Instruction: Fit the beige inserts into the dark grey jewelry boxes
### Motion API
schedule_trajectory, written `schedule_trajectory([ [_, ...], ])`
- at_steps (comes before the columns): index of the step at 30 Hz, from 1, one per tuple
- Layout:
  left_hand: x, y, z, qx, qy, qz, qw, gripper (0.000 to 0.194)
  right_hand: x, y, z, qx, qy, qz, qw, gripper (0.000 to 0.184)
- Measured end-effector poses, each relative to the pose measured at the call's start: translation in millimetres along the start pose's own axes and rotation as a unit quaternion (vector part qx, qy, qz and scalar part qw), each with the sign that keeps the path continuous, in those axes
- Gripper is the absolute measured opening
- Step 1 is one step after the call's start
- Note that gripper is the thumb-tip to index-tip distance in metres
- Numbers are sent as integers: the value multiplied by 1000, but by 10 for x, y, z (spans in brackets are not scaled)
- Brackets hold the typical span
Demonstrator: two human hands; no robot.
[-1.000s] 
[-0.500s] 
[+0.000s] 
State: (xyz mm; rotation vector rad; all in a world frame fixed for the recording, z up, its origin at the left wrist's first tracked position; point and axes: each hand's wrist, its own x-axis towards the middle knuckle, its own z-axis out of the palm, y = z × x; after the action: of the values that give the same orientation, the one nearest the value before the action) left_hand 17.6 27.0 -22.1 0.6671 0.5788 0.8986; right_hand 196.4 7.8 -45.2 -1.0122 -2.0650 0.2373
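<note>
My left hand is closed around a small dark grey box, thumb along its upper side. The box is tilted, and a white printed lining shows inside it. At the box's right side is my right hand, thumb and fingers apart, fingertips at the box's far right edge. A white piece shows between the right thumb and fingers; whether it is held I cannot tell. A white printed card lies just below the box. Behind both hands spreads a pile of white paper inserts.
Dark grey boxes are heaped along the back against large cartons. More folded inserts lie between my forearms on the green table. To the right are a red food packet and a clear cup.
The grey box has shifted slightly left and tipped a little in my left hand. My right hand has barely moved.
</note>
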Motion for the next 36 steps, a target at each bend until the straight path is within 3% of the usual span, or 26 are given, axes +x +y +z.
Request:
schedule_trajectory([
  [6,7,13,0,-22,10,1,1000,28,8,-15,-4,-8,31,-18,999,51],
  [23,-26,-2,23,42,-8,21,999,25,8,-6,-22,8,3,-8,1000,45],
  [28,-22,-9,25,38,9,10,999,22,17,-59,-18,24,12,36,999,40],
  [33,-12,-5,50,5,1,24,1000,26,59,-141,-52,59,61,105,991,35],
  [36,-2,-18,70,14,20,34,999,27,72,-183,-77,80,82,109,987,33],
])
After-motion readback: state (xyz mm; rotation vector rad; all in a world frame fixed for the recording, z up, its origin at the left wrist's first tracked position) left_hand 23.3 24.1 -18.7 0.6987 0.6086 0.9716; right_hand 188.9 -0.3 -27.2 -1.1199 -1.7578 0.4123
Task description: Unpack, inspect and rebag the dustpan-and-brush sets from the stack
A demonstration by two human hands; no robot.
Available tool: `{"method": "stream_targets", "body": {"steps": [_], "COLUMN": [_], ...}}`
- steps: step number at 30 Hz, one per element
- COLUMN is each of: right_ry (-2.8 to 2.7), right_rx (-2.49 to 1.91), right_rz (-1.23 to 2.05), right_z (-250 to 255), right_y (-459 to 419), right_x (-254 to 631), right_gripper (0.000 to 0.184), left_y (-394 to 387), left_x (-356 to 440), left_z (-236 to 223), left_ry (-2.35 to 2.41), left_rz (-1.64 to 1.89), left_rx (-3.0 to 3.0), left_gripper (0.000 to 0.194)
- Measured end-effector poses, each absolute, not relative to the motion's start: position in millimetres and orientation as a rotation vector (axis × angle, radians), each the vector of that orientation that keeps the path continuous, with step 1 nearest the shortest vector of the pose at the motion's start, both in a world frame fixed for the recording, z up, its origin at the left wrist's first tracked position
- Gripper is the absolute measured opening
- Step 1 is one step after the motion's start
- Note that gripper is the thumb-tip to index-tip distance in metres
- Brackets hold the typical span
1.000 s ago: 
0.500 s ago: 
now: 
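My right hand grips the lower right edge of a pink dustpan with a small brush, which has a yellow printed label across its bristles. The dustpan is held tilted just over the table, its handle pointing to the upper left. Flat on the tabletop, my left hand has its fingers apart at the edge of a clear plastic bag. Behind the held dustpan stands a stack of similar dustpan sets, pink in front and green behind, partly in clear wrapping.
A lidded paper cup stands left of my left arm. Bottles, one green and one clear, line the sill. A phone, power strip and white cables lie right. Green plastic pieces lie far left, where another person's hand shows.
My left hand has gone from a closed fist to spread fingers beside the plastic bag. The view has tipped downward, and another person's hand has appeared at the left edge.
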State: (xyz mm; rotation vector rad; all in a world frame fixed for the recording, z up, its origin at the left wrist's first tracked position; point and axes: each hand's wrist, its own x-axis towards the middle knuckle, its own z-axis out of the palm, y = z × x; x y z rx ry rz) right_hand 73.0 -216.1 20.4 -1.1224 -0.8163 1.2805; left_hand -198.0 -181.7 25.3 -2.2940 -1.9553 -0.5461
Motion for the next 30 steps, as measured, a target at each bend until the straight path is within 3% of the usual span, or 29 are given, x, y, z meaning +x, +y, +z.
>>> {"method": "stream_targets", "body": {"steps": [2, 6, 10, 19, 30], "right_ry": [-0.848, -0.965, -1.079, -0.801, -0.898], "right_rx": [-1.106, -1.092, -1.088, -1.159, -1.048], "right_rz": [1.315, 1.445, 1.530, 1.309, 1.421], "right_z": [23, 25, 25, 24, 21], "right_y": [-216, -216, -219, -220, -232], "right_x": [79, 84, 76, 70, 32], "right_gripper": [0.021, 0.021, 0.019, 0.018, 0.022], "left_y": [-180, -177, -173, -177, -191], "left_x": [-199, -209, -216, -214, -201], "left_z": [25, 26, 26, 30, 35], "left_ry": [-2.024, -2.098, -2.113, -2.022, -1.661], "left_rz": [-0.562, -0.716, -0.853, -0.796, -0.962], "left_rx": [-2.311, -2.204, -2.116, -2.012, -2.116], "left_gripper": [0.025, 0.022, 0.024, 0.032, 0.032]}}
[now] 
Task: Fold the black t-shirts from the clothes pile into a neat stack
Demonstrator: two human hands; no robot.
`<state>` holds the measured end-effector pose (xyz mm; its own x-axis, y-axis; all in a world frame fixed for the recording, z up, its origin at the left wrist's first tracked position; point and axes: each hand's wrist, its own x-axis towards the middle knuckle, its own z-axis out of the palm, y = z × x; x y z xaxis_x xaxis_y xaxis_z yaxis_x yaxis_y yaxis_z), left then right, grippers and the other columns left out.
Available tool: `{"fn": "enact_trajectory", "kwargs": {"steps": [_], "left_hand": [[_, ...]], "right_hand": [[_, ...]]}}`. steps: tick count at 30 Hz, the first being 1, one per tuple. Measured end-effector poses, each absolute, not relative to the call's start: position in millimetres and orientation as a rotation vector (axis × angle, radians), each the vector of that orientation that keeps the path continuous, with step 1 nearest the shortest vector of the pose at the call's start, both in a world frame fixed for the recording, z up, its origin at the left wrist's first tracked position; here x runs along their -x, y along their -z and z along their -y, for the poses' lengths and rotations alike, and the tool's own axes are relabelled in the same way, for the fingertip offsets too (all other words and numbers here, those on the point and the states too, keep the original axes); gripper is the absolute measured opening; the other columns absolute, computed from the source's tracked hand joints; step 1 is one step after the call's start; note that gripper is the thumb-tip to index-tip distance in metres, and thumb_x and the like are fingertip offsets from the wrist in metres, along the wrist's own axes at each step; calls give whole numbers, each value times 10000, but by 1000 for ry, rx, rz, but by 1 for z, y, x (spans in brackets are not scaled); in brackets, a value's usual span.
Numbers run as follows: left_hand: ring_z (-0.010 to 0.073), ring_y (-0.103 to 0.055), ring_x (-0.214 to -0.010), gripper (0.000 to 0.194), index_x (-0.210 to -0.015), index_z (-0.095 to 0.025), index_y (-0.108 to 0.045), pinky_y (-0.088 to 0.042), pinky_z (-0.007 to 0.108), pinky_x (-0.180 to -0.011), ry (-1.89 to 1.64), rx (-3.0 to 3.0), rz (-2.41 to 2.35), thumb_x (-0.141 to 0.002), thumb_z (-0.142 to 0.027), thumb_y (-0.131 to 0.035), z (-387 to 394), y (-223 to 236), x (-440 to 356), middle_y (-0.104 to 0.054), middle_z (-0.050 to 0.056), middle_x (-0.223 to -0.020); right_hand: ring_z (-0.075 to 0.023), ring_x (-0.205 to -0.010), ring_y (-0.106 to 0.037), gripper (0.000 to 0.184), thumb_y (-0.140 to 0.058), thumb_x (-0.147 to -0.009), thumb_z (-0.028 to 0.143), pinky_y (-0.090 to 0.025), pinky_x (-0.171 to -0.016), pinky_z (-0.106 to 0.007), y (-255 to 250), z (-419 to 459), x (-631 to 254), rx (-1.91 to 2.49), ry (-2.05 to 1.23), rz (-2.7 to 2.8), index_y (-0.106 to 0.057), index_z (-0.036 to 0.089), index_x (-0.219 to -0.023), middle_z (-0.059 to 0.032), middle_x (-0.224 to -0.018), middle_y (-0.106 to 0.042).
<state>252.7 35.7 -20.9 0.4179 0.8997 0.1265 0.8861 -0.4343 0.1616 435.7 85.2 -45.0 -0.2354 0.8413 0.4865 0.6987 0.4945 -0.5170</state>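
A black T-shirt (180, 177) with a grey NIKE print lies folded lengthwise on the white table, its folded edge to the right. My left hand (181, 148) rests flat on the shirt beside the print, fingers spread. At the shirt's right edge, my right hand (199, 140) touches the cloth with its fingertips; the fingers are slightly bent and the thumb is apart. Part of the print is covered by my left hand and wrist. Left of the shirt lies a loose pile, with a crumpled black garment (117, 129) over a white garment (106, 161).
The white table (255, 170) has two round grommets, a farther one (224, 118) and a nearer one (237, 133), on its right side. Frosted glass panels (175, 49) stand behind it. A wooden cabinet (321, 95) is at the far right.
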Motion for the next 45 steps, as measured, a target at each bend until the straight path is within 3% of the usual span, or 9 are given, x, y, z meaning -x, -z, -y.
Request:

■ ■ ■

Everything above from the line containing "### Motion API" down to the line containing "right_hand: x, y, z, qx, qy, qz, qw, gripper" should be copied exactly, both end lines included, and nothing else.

_Answer below_
### Motion API
schedule_trajectory, written `schedule_trajectory([ [_, ...], ])`
- at_steps (comes before the columns): index of the step at 30 Hz, from 1, one per tuple
- Layout:
  left_hand: x, y, z, qx, qy, qz, qw, gripper (0.000 to 0.194)
  right_hand: x, y, z, qx, qy, qz, qw, gripper (0.000 to 0.184)

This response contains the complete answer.